His job was, in effect, a secret. But on 1 July, everything changed. Hobbs got in touch with compliance officers at Washington State, and after some back and forth – there was a bit of red tape due to the nature of what a brewery sells –he was granted permission to go public. He also was, in an instant, able to charge for his freelance design services again.
I will be donating 40% of all proceeds to organizations & foundations around the country that I am passionate about. These orgs & foundations will be ones that are working/supporting mental health, racial injustice, communities, sports and a variety of other areas. (2/2) pic.twitter.com/gysJ2DuTo8
— Dallas Hobbs (@Dhobbs92) August 13, 2021
“Everyone thought it was going to be the jersey sales and like big time sponsorships, and [really], you can get on YouTube, you can get on social media and you can take on small businesses, you can get a little bit here and there,” Hobbs says. “Not everyone’s concerned about getting a sponsorship with, like, AT&T or these big names. We just wanted to make some type of income, because we’re on a busy schedule, and that’s the easiest way that we can work for the future right now.”

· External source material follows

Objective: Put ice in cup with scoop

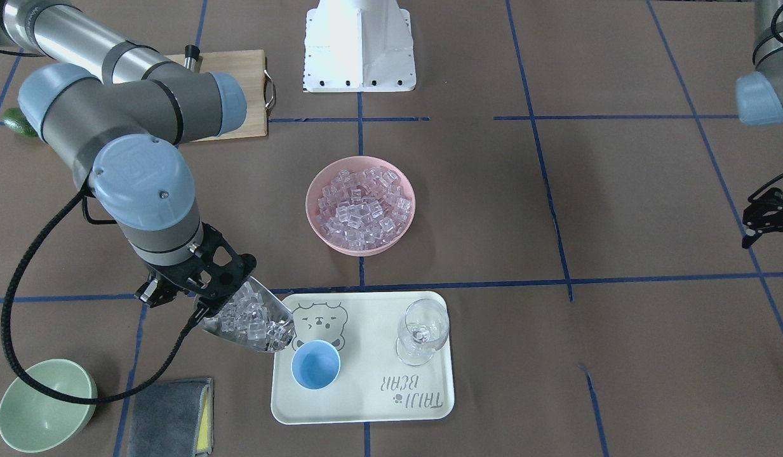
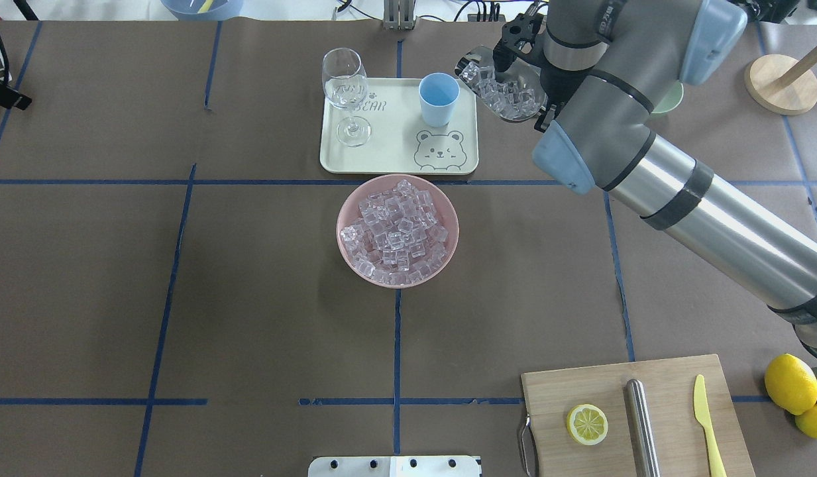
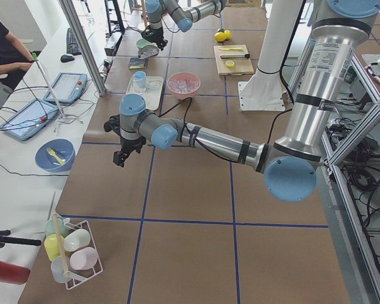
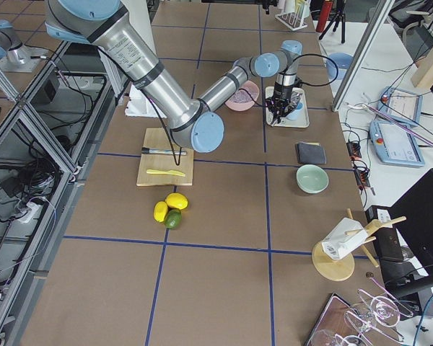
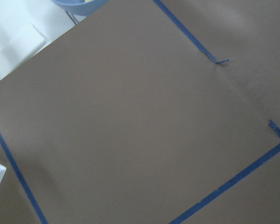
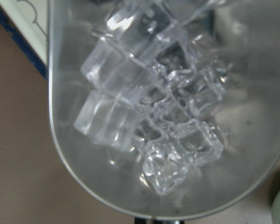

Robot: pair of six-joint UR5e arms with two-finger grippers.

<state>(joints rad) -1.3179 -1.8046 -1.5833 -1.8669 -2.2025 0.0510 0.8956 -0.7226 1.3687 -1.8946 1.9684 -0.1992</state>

Hobbs, who’s been a vocal proponent of economic fairness in college sports, is thrilled to get a chance to profit off the rule change. He won’t get a billboard in Times Square, won’t get adoring comments from millions of fans when he posts about his dinner or his girlfriend or his latest workout. And that’s fine. Because for every Haley or Hanna Cavinder, there are many more Dallas Hobbses, athletes who just want to make the most of the audience that comes with athletic excellence, who want control over their voices and the power to benefit from whatever they’re saying, singing, signing, selling.
“This is going to build a spotlight and create things for a lot of these athletes that weren’t able to have that spotlight,” Hobbs says. “They’re able to generate their own spotlight now.”